Когда-то пародист Масс или пародист Червинский, а может оба вместе, так как много писали в паре, напечатали такую эпиграмму на писателя Саянова, автора романа «Небо и земля»: «Прочел читатель заново один роман Золя, потом прочел Саянова — „Небо и земля“!» То же можно воскликнуть, сравнивая художника Корзунова сорокалетней давности и теперешнего: сейчас про него никто уж не посмеет сказать что-либо пренебрежительное, а если все-таки скажет, то на защиту обиженного тут же выступит целая армия поклонников и почитателей — не только его таланта живописца, но и образа мыслей, в которых он видит Россию (пересказывая газетную статью одного из этой армии) «безусловно великой, безусловно православной, безусловно монархической». Этот же поклонник, сам неоднократно страдавший за свои убеждения, почтительно, чтобы не сказать «подобострастно», называет в той же статье художника «хозяином дворянского гнезда… где чувствуешь себя плебеем, самозванцем…». В своем восторженном, даже трогательном, рвении автор этого апокрифа ненароком выдает довольно серьезные причины, по которым художник мог или может, все же, кому-то не очень нравиться. И причины эти отнюдь не творческого характера — не в том, каким жанрам и стилям художник отдает предпочтение: классицизму, авангардизму или супрематизму. Дело уже не в том, как он «держит кисть», и даже — какие у него убеждения, а в том, как он их отстаивает, с кем при этом объединяется, против кого «дружит»…

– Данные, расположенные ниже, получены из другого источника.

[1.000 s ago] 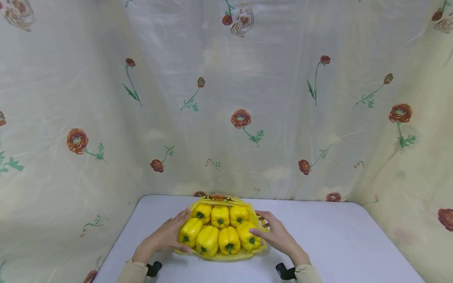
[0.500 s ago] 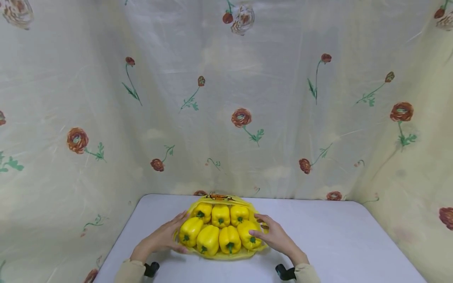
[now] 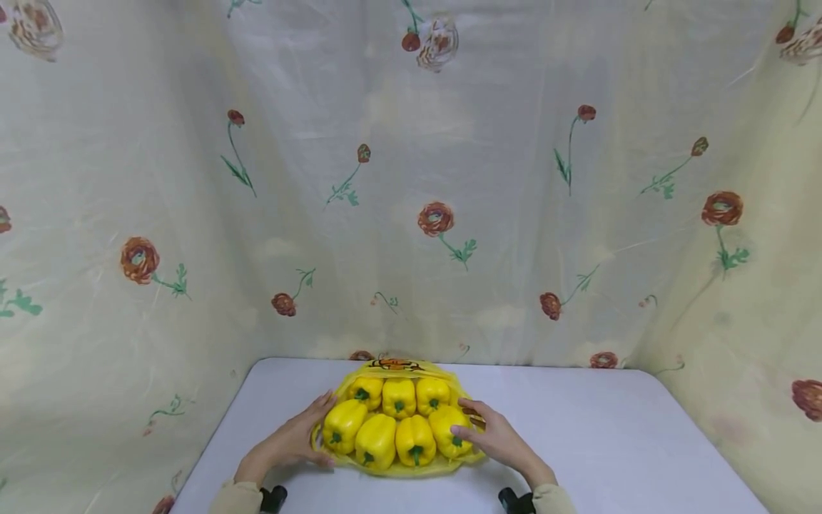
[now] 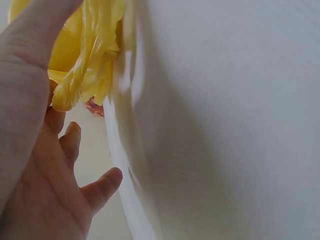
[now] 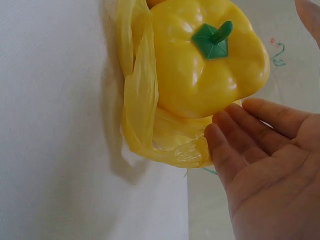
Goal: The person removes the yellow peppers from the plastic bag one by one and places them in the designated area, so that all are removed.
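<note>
Several yellow bell peppers (image 3: 375,441) with green stems lie in two rows in the wide mouth of a yellow plastic bag (image 3: 443,467) at the table's middle. My left hand (image 3: 292,437) is at the bag's left rim, thumb in front and fingers along the side. In the left wrist view, its fingers are spread beside the bunched bag edge (image 4: 75,85), and some are partly hidden by it. My right hand (image 3: 501,437) is at the right side. Its nearly straight fingertips touch the bag's edge (image 5: 192,152) under a shiny pepper (image 5: 200,65); the thumb stands apart.
The white table (image 3: 610,428) extends past the bag on both sides. Its far edge meets a flower-patterned curtain (image 3: 501,285), which also hangs at left and right. Black wrist mounts (image 3: 272,498) sit below both hands.
My left hand has shifted slightly left, and the bag's left rim now bulges further out that way. The right hand has barely moved; the peppers keep their arrangement.
</note>
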The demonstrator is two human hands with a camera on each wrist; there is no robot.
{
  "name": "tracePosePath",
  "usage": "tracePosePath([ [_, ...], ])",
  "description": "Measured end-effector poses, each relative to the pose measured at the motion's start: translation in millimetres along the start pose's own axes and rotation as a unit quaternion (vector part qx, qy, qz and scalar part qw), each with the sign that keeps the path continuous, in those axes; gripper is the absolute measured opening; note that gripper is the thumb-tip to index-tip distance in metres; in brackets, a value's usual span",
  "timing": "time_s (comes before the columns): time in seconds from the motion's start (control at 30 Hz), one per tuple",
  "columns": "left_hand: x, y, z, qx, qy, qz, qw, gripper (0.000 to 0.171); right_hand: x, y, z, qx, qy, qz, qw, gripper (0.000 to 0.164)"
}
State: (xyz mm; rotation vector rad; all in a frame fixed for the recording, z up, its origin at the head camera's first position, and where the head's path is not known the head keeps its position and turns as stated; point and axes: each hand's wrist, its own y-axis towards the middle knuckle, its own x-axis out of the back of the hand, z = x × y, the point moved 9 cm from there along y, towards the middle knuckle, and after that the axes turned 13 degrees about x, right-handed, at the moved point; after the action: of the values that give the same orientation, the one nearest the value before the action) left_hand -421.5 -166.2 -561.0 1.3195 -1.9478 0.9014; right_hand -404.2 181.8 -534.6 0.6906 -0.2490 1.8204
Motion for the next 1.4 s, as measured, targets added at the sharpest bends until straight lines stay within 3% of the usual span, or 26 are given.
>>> tracePosePath([
  [0.47, -6.6, 5.8, 4.9, 0.030, -0.022, -0.002, 0.9993, 0.121, -1.4, -0.6, -2.1, 0.010, 0.016, 0.001, 1.000, 0.074],
  [0.8, 0.3, 6.2, -7.3, 0.006, -0.013, -0.016, 0.9998, 0.124, -3.0, 0.3, -4.3, 0.007, 0.036, 0.003, 0.999, 0.076],
  [1.0, -0.1, 6.6, -8.4, 0.004, -0.042, -0.005, 0.9991, 0.124, -5.7, 0.8, -6.2, 0.014, 0.057, 0.008, 0.998, 0.076],
  [1.4, 0.1, -2.9, -11.2, -0.023, -0.041, -0.012, 0.9988, 0.116, -10.1, 0.7, -11.6, -0.007, 0.035, 0.010, 0.999, 0.080],
])
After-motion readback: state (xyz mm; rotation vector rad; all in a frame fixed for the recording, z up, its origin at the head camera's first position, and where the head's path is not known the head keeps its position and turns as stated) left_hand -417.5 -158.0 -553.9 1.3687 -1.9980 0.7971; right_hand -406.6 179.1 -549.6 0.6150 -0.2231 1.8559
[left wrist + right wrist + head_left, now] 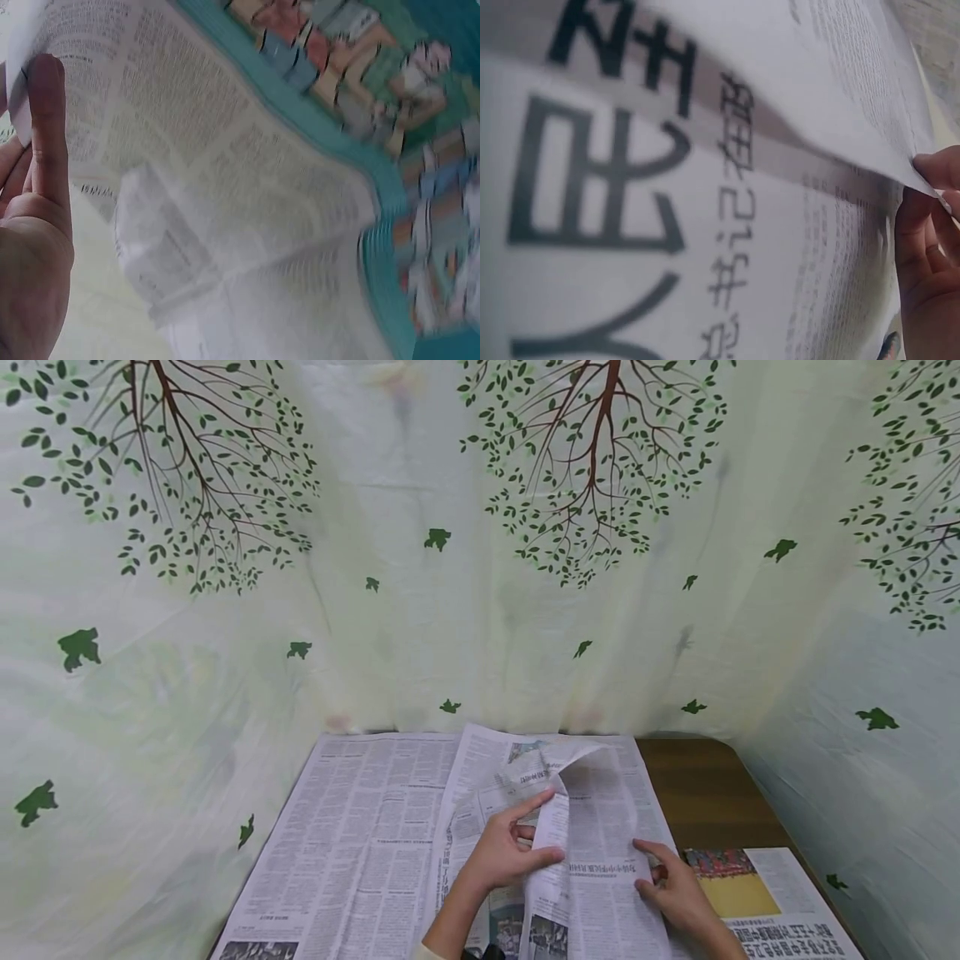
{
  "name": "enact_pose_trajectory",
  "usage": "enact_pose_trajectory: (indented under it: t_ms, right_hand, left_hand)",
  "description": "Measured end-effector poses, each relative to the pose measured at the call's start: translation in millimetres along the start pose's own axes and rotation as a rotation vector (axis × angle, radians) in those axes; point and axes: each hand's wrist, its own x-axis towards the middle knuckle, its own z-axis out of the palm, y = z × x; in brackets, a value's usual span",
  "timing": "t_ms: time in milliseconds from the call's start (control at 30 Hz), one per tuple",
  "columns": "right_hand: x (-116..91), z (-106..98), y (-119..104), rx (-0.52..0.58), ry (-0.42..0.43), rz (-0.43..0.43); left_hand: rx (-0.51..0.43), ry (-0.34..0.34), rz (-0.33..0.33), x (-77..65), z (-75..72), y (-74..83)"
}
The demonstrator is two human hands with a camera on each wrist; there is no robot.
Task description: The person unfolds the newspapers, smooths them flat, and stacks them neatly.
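Note:
Several newspaper sheets lie spread over the table. Across the middle, a newspaper is partly lifted, its left part curling up and its far corner bent over. My left hand holds that raised edge between thumb and fingers; in the left wrist view the paper passes between the fingers of the left hand. At the newspaper's right side is my right hand. Up close, the right hand pinches the edge of the newspaper between thumb and finger. Beneath the raised sheet, a colour illustration shows, blurred.
Another newspaper sheet covers the table's left side. At the right front lies a page with a yellow and red picture and large headline characters. Brown tabletop shows at the back right. A leaf-patterned curtain hangs around the table.

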Motion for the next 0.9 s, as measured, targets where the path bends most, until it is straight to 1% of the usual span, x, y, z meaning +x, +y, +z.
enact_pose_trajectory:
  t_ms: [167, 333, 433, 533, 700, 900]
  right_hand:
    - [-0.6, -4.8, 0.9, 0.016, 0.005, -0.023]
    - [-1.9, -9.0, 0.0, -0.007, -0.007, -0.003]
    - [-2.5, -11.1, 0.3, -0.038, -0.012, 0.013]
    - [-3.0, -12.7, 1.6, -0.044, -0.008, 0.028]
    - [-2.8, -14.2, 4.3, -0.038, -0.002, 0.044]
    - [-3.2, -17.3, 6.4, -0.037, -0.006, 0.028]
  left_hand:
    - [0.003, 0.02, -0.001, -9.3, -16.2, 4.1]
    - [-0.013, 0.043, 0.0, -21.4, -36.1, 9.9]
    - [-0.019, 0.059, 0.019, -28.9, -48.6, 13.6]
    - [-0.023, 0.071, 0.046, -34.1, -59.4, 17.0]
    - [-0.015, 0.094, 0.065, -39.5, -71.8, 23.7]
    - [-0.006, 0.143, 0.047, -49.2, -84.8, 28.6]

С художником Корзуновым я больше не сталкивался, но с его единомышленниками ох, приходилось — например, когда ребята из общества «Память», которое возглавлял тогда один из близких друзей художника Дмитрий Васильев, устроили дебош в зрительном зале московского Дома литераторов. Это я опять к тому, что дело не столько в мировоззрении, сколько в способах, какими его отстаиваешь. Однако, и на старуху бывает проруха: порою сам можешь попасться на удочку этих не слишком корректных способов. Так и случилось. По свидетельству все того же почитателя художника, другой его близкий друг, известный писатель, полностью сходившийся с ним во взглядах, выкинул такое, что и предсказать было нельзя: по известной ему одному причине взял да и сделал одного из персонажей своего нового романа, в ком за версту угадывался художник Андрей Корзунов, — кем бы вы думали? Провокатором и стукачом! И опубликовал это произведение. (Он был из тех, у кого все, написанное им, печатают.)